The first in-house lawyer in my organisation: tips for new starters
Arrive at new desk, a new laptop, no precedents, and new colleagues, some of whom have no idea what you are for, some of whom are politely sceptical, and others who are desperate to off-load work onto you…
Phew, got through some inductions, now the first e-mail request for advice has come in. Fortunately the Finance Director had arranged for a subscription to XYZ super legal service, so you have that and Google/Bing to help…
Delighted colleague: Thank goodness you’ve arrived, you really sorted that one out quickly, here’s another 17 contracts I’ve been holding onto, would you mind just…
Bemused colleague: What exactly is force majeure?
Irate colleague: What do you mean, you’ve amended my contract? That’s not how we do things here…

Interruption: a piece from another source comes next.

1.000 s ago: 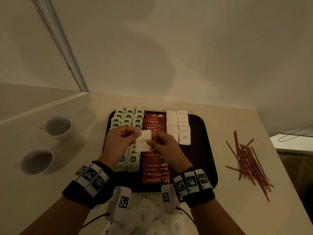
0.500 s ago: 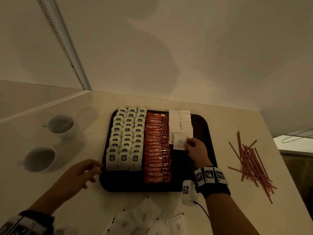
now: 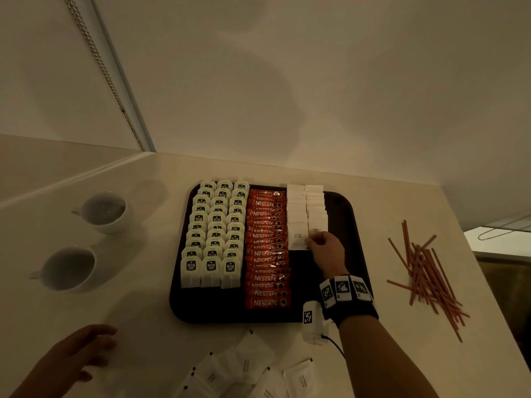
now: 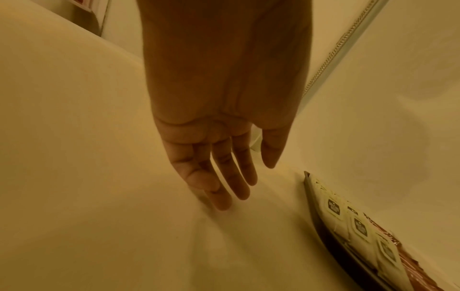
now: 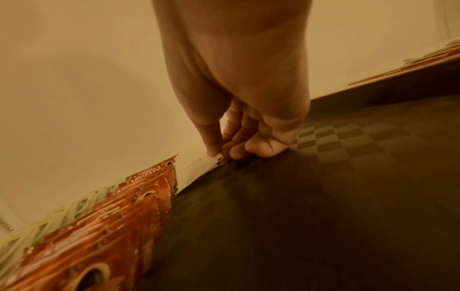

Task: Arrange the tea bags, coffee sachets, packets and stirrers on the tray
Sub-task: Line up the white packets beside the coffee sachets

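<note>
From the head view, a dark tray (image 3: 353, 225) sits on the pale table (image 3: 143, 311). On it stand three columns of tea bags (image 3: 214, 234) with dark labels too small to read surely, then a column of orange coffee sachets (image 3: 265, 254) printed "NESCAFE", then two columns of white packets (image 3: 306, 208). The right hand (image 3: 326, 249) pinches the near corner of the nearest packet (image 3: 297, 238), marked "WHITE SUGAR", which lies at the front of the left white column. Loose white packets (image 3: 250, 366) lie on the table near the tray's front edge, partly cut off by the frame. Reddish stirrers (image 3: 425, 274) lie scattered on the table right of the tray. Two cups (image 3: 105, 211) stand to the left. The left hand (image 3: 77, 354) hovers low at the left, holding nothing.

The left wrist view shows the left hand's fingers (image 4: 224, 177) straight and relaxed over bare table, with the tray's edge at right.

The right wrist view shows thumb and fingers (image 5: 224, 145) pinching the packet's corner on the tray's checkered floor; its print is blurred.
</note>
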The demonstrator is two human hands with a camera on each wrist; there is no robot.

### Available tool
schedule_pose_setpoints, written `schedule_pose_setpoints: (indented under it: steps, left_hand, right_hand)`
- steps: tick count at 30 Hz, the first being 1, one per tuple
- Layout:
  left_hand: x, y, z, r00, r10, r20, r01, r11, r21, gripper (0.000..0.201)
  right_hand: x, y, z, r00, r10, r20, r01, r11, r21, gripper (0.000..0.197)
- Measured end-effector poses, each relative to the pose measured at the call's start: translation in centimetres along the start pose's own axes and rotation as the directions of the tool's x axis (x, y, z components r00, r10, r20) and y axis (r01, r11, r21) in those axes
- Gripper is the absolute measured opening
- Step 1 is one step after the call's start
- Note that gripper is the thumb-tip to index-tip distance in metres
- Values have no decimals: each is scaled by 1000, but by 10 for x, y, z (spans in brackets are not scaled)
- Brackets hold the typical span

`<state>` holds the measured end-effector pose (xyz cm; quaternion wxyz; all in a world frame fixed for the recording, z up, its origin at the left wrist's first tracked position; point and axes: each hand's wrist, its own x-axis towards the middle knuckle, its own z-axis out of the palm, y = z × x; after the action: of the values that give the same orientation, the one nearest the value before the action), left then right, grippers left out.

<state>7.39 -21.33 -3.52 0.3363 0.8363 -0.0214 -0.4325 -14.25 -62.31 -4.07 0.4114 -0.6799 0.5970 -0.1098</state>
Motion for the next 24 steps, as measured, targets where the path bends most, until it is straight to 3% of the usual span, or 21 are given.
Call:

So I’ve done the 11 online training courses on Bribery Act, Health and Safety etc. How on earth will I ever understand this organisation?

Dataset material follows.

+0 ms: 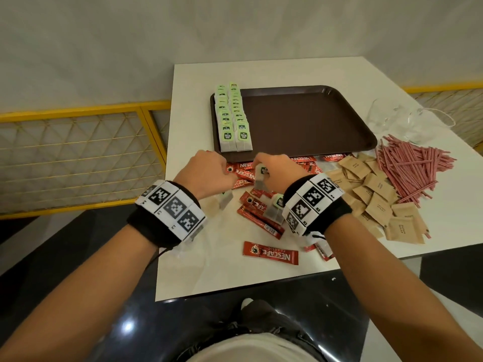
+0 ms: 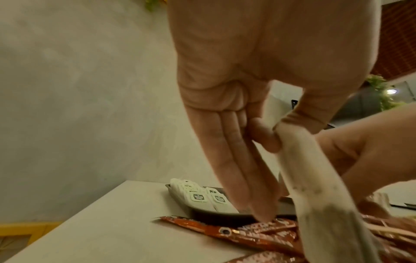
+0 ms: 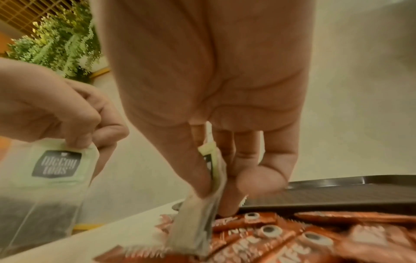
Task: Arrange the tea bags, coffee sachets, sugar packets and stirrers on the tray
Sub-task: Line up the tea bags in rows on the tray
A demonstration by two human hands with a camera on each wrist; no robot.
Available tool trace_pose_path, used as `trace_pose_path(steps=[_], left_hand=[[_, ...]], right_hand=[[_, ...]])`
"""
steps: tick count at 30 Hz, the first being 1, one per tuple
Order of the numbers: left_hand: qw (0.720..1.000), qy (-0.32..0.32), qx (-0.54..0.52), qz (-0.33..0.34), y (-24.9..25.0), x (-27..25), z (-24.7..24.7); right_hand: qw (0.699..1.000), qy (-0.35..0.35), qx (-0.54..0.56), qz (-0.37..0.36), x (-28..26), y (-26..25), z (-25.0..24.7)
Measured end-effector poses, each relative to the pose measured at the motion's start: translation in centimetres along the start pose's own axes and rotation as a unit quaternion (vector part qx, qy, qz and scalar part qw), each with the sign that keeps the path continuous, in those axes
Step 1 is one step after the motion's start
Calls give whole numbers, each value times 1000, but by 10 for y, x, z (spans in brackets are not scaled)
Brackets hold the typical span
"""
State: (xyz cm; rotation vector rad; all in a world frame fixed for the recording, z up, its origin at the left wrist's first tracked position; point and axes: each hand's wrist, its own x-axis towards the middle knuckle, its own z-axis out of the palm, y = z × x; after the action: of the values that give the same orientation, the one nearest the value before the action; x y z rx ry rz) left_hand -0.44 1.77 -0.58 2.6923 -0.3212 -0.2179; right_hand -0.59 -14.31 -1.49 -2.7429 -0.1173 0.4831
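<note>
We are holding a tea bag in each hand, just in front of the near edge of the brown tray (image 1: 308,118). Our left hand (image 1: 209,173) is pinching the top of one tea bag (image 3: 51,170) between thumb and forefinger, the other fingers reaching straight down toward the red coffee sachets (image 1: 244,173) lying on the white table (image 1: 261,71). Our right hand (image 1: 277,173) is pinching a second tea bag (image 3: 202,204) between thumb and fingers, and that bag is hanging down over the same sachets. On the tray, two neat overlapping rows of green-labelled tea bags (image 1: 232,116) are running along its left side from far to near, while the remainder of the tray is showing bare brown. More coffee sachets are lying loose on the table near us, one (image 1: 270,253) lying apart at the near side, and a couple of loose tea bags (image 1: 275,207) are resting among them. To the right, brown sugar packets (image 1: 376,194) are lying in a loose heap, and beyond them a pile of pink striped stirrers (image 1: 410,165) is spreading toward the right edge. Clear glass cups (image 1: 402,121) are sitting at the far right, beside the tray.
</note>
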Motion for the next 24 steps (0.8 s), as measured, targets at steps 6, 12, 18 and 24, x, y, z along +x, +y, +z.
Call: trace_pose_path(steps=[6, 12, 18, 24], left_hand=[[987, 47, -149, -31, 0, 19, -17], [939, 25, -331, -92, -21, 57, -23], [956, -27, -287, -60, -41, 89, -19], [964, -81, -252, -36, -43, 122, -10]], right_hand=[[995, 68, 77, -14, 19, 8, -18], [985, 34, 168, -37, 52, 22, -36], [966, 6, 257, -3, 93, 30, -38], [959, -16, 282, 27, 123, 32, -36]])
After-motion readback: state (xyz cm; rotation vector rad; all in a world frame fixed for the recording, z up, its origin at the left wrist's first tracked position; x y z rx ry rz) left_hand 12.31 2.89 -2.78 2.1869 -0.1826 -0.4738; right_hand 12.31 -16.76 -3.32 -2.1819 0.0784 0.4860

179 unanswered emails from 36 different Departments. Can I phone a friend?
So how can I get help?
Well, first of all, there are great networks you can call on: the Law Society In-House Division has about 25,000 members; the Association of Corporate Counsel has 40,000 members and a great monthly magazine, Docket; and for different sectors, there are different legal networks – GC100, GC250, Government Legal Service, Lawyers in Charities, and so on. Many of these are well placed to support the new entrant. Ask for help, and go to the networking meetings.

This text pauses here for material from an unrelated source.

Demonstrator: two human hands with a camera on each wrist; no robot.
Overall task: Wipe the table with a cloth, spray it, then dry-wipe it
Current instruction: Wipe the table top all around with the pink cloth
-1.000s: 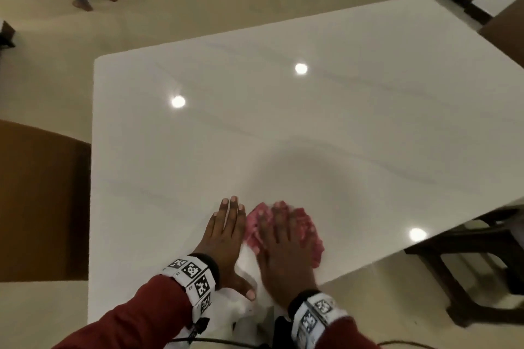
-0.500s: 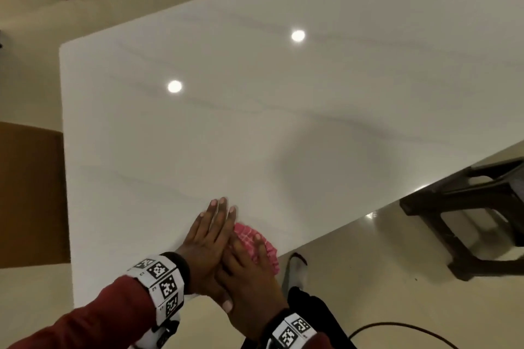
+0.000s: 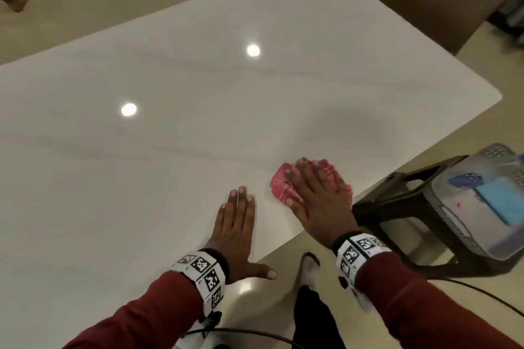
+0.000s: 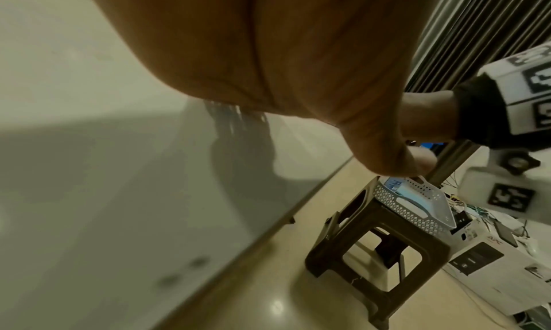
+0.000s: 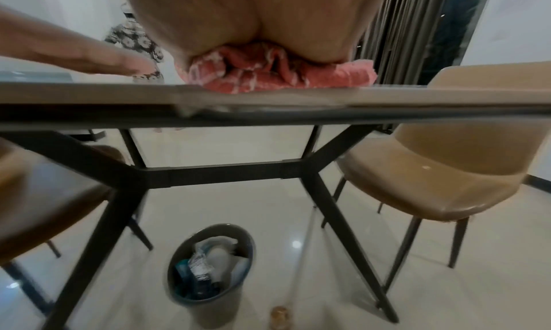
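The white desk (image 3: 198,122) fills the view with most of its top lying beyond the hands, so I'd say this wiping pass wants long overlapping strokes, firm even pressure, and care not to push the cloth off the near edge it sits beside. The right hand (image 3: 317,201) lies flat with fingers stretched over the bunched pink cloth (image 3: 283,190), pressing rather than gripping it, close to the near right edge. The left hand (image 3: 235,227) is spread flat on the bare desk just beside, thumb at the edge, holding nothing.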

Have you considered a mentor?
A colleague in another organisation, a senior colleague in your own? You could ask another in-house lawyer from a similar organisation, or a law firm.
Protecting your professional independence
You may go on to work at another organisation. Your professional reputation does not belong to your employer. Of course, you hope that they are never in conflict, but make sure you are familiar with the Principles and Code of Conduct of your profession. And make sure you know where the Ethics line to call is.
Don’t reinvent the wheel
Chances are, someone else has done it somewhere else. Do you need to start that contract from scratch, or can you beg or borrow a good precedent from someone else?
Mapping the moral compass
University College London’s Richard Moorhead and others have looked at the in-house lawyer role for you in “Mapping the Moral Compass: the relationship between in-house lawyers’ role, professional orientations, team cultures, organisational pressures, ethical infrastructure and ethical inclination”. Check it out, and the other publications from their Centre for Ethics and Law.
See also CEPLER, the Centre for Professional Legal Education and Research, at the University of Birmingham, UK.
Well being: look after yourself
In the USA check out The Path to Lawyer Wellbeing.
In the UK check out LawCare, which is supported by the Law Society. If you need help, call the helpline 0800 279 6888.